The main focus of the plantation seemed to be preserving the history of the owners of the plantations, but there was a significant spotlight on the roles such as cooking, housekeeping, tending and harvesting crops, and skilled labor such as carpentry, masonry, and blacksmithing that enslaved people played during the history of Shirley Plantation. Reading through a binder in the kitchen exhibit, I discovered an extensive record of how the Carter and Hill families were associated with the slave trade.
I found that the early generations of the owners of the Shirley Plantation were direct participants in the slave trade, and it was interesting how certain descendants of the plantation family received accolades for their humane treatment of slaves. The Shirley Plantation owners were documented to have taught the people they enslaved to read and write, armed African hunters to hunt game, and one member of the Carter family had even written about his distaste for the slave trade. I found myself wondering: Does the acknowledgement of humane treatment make people view the slave trade or the plantation family with less vehemence because they were not treating their slaves as just property?

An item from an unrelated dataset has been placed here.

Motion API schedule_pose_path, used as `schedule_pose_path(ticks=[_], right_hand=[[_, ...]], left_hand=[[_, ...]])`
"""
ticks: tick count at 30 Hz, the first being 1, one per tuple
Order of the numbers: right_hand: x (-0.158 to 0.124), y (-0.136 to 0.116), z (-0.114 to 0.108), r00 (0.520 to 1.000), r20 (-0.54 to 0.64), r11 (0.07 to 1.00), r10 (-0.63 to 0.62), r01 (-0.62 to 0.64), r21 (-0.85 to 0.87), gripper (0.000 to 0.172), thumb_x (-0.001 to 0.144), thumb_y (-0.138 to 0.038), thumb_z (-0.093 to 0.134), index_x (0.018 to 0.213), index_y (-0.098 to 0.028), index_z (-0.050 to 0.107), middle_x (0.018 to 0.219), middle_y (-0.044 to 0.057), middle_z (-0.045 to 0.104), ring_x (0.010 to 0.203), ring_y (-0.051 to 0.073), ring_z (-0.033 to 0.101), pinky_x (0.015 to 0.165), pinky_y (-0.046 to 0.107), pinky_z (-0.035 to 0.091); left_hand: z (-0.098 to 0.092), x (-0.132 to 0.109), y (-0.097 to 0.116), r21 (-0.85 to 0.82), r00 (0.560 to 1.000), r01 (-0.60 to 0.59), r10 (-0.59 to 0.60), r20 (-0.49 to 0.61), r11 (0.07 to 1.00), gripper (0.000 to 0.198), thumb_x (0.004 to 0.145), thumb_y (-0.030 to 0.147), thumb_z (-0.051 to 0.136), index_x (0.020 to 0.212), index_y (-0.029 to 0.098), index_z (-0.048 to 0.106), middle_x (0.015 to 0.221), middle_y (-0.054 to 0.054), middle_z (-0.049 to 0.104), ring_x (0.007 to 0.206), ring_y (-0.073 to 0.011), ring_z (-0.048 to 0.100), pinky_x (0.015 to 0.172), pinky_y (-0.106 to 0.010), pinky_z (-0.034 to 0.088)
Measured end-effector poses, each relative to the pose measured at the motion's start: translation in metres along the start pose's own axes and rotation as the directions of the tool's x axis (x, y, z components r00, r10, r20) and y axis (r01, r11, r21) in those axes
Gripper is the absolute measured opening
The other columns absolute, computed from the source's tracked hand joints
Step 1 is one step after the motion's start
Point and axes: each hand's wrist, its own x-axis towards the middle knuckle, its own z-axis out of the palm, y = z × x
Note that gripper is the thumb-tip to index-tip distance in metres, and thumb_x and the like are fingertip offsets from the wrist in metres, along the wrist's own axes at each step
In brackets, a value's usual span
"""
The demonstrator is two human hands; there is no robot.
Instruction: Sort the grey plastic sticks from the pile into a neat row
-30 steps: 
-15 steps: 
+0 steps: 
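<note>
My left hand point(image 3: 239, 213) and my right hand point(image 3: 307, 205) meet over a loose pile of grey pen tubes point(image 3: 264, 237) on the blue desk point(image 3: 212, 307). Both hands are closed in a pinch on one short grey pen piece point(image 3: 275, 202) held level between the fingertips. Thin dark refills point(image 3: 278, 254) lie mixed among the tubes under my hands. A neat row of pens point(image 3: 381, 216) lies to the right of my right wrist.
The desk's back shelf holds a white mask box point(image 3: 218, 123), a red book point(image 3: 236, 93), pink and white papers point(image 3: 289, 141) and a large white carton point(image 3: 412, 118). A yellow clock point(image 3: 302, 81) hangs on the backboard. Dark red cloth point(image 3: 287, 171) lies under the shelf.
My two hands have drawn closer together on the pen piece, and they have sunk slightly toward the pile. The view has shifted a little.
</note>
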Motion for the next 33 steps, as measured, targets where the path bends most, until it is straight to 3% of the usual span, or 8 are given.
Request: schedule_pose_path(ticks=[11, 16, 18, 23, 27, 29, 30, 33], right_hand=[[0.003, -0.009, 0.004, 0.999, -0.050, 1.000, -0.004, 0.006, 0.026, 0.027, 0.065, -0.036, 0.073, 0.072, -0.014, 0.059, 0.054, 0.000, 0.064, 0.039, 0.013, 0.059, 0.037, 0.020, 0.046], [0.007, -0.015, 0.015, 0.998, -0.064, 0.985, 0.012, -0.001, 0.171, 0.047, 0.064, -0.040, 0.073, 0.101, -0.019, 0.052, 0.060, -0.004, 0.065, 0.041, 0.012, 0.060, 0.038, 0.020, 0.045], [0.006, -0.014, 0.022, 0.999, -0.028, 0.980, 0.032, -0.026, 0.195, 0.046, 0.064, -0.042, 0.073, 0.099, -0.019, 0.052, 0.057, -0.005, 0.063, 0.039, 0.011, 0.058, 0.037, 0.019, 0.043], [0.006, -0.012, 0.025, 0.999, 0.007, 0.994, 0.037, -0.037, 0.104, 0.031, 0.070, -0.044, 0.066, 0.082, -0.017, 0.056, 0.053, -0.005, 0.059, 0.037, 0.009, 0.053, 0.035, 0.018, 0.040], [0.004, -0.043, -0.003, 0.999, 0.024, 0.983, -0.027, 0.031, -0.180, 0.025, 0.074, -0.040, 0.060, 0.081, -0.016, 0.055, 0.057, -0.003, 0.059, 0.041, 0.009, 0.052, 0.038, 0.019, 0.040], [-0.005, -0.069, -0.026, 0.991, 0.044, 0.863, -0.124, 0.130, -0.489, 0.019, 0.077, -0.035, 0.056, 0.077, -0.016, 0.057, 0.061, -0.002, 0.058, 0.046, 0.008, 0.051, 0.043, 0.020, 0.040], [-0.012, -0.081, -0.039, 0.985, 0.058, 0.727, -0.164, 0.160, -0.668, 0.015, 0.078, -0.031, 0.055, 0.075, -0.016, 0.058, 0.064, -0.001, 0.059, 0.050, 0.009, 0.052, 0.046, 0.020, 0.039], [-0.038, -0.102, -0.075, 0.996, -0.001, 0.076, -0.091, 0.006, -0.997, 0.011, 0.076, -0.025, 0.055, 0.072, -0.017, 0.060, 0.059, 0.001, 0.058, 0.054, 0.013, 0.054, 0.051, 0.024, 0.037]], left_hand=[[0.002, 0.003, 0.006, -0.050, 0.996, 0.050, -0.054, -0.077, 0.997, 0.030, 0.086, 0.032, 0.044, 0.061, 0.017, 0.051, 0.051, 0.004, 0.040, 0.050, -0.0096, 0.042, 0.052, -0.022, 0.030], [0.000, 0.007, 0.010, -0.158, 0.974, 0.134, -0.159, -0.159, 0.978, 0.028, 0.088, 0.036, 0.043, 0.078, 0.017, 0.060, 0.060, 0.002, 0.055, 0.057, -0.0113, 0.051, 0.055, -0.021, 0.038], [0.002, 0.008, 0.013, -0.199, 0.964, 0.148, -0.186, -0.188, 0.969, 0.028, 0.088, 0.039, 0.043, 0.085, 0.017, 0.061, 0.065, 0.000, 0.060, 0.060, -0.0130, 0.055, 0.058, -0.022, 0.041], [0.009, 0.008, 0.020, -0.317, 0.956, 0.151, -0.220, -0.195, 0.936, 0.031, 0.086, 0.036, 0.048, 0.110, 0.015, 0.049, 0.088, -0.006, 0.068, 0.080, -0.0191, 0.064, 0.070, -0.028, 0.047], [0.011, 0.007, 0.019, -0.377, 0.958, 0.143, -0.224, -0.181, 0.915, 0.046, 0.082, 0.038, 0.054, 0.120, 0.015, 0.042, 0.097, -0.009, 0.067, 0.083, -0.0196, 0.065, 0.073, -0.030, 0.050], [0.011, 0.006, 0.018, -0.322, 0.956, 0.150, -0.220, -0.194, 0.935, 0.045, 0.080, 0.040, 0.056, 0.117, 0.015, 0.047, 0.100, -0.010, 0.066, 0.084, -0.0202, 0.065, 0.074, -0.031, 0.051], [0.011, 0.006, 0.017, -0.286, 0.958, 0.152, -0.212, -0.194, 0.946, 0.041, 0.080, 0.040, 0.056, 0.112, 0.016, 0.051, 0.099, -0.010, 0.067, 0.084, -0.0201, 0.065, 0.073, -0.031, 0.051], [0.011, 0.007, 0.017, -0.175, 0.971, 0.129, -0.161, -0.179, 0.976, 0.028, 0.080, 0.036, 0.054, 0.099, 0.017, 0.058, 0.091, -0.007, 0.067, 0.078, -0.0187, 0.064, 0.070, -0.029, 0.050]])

I felt conflicted. On one hand, the Shirley Plantation lineage was a product of their time – owning and utilizing slave labor was common on plantations – but these enslaved Africans were at the end of the day, slaves with no individual freedom. It is easier for the current owners of Shirley Plantation to distance themselves from their history of association with the slave trade. By trying to uphold the dignity of their family name and lineage by venerating their ancestors, the current generation treads the dangerous line between acknowledging or sugar coating the past. With a lack of perspective from the oppressed and manipulated enslaved Africans, it is difficult to know what the environment at Shirley Plantation was truly like. Therefore, we only hear one side of the story – that of the slave owners.